In the fifth chapter with his conclusions, Ban stresses that “now is the moment to dedicate all efforts to bring these negotiations to a successful conclusion. Having stated their commitment to the shared goals of a bi-zonal, bi-communal federation, the leaders of Cyprus are expected to make good on their commitment to that outcome. I also urge all regional actors to contribute positively, wherever they can, to help bring these negotiations to a rapid and successful conclusion. The United Nations stands ready to maintain its enabling role of a Cypriot-led, Cypriot-owned process”.
At the same time, he points out that “the destiny of Cyprus is largely in the hands of the leaders of both communities. In the coming days and weeks, they will set the future course for the island and its citizens. It is their choice to make”, he adds.
In his recommendations that constitute the sixth chapter of the Report, Ban referred to his meeting with the leaders in January. At this time, the leaders should be fully prepared with a practical plan for overcoming the major remaining points of disagreement.
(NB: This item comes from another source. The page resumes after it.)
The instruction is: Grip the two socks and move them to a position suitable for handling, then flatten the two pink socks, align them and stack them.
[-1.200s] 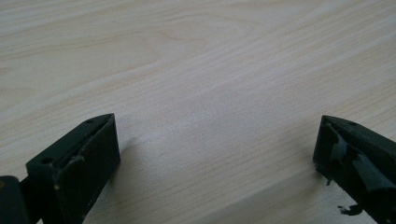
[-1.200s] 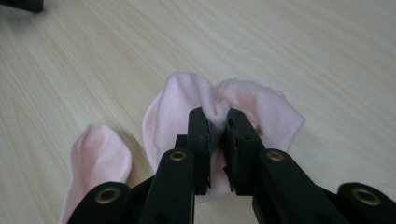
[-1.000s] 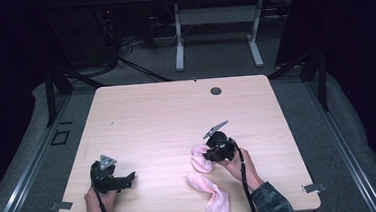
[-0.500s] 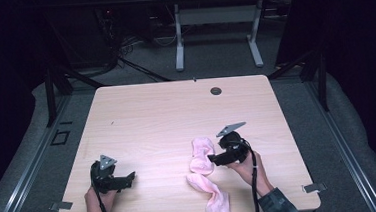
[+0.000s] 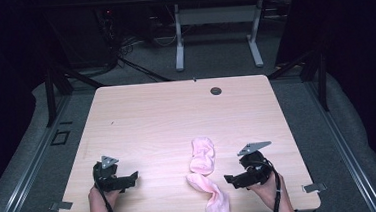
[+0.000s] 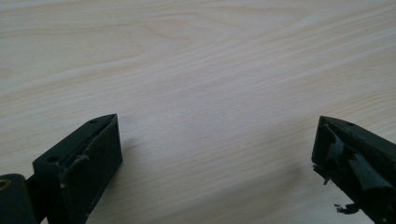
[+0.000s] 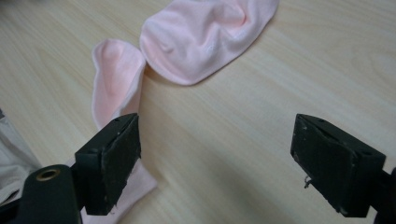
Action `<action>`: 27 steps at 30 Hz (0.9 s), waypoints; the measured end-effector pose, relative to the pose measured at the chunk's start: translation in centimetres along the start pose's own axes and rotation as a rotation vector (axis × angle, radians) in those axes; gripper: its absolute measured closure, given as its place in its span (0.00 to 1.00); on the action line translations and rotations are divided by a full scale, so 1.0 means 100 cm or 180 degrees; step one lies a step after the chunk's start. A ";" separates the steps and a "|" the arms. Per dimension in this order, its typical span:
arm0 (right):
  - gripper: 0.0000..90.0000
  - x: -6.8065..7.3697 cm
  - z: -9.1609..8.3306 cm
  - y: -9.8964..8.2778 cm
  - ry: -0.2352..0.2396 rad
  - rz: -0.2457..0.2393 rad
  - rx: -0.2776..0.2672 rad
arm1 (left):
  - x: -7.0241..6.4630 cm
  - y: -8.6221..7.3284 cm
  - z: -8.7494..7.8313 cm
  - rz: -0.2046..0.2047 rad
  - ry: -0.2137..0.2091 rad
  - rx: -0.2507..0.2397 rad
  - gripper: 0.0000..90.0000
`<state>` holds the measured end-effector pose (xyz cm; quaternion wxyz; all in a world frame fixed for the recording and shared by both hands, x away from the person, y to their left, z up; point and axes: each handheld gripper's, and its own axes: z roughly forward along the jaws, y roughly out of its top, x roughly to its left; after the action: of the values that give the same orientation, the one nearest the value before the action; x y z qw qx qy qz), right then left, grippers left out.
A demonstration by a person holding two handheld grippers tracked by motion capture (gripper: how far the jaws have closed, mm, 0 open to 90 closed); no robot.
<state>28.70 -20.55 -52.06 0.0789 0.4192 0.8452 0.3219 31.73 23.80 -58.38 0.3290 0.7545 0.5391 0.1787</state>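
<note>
My right gripper (image 5: 229,179) sits low at the near right part of the table (image 5: 176,112), my hand behind it at the near edge, its jaws pointing leftward across the table toward the socks. Its jaws have just been opening and now stand wide, with bare wood between them and nothing pressed by the pads. In the right gripper view (image 7: 215,154) one jaw lies over the edge of the nearer sock (image 7: 114,79), but the gap itself holds only tabletop.

The two pink socks lie just left of that gripper. The far sock (image 5: 202,155) is a short bunched shape, and the near sock (image 5: 209,192) runs from under it down to the near edge, twisted in the middle. The two touch where they meet.

My left gripper (image 5: 133,178) rests low at the near left part of the table, well apart from the socks, my hand behind it, jaws pointing rightward. In the left gripper view (image 6: 217,154) its jaws are spread wide over bare wood.

A small dark round fitting (image 5: 216,90) sits near the far edge.
</note>
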 end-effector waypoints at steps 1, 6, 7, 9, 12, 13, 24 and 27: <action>0.18 0.004 0.000 -0.007 0.0025 0.0044 0.0026 | -0.004 0.002 -0.001 0.0011 -0.0022 0.0007 0.02; 0.21 0.012 0.001 -0.020 0.0067 0.0117 0.0075 | -0.030 0.015 -0.005 0.0033 -0.0212 0.0041 0.03; 0.22 0.017 0.001 -0.025 0.0066 0.0115 0.0093 | -0.036 0.018 -0.005 0.0050 -0.0252 0.0047 0.04; 0.23 0.019 0.000 -0.029 0.0062 0.0126 0.0089 | -0.049 0.023 -0.004 0.0108 -0.0317 0.0076 0.04; 0.24 0.023 -0.002 -0.034 0.0084 0.0173 0.0083 | -0.065 0.030 -0.004 0.0176 -0.0403 0.0092 0.05; 0.24 0.024 -0.001 -0.036 0.0072 0.0173 0.0091 | -0.071 0.032 -0.003 0.0230 -0.0432 0.0103 0.06; 0.27 0.044 0.007 -0.044 0.0065 0.0092 0.0212 | -0.124 0.051 0.013 0.0544 -0.0679 0.0238 0.12; 0.32 0.047 0.010 -0.045 0.0051 0.0110 0.0261 | -0.135 0.054 0.016 0.0627 -0.0775 0.0275 0.16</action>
<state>23.19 -18.50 -54.97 0.0493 0.4340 0.8510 0.2916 31.65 9.66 -54.65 0.3401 0.8332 0.4259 0.0940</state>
I ask them to dedicate significant efforts to meeting this goal, he says.
In addition, he urges both leaders to carefully consider interactions with the press and to focus messages on convergences and the way ahead.
“While recognizing the confidential nature of the negotiations, I would encourage the leaders to step forward individually and jointly to deliver more constructive and harmonized messages”, he says, and stresses that parliamentarians and political actors on both sides should more consistently demonstrate their support for the negotiation process by allowing the two leaders adequate space to negotiate a potential settlement in good faith.
Finally, he says that the United Nations presence in Cyprus, comprising the Office of my Special Adviser, UNFICYP, UNDP and other UN agencies and programmes, has been operating in a distinct, yet coordinated and coherent manner to support the efforts of the two sides to find a comprehensive and durable settlement.
“In the coming months, I plan to conduct a broader assessment of the United Nations presence in Cyprus, with a view to recommend ways to adjust to ongoing developments”, Ban concludes in his report.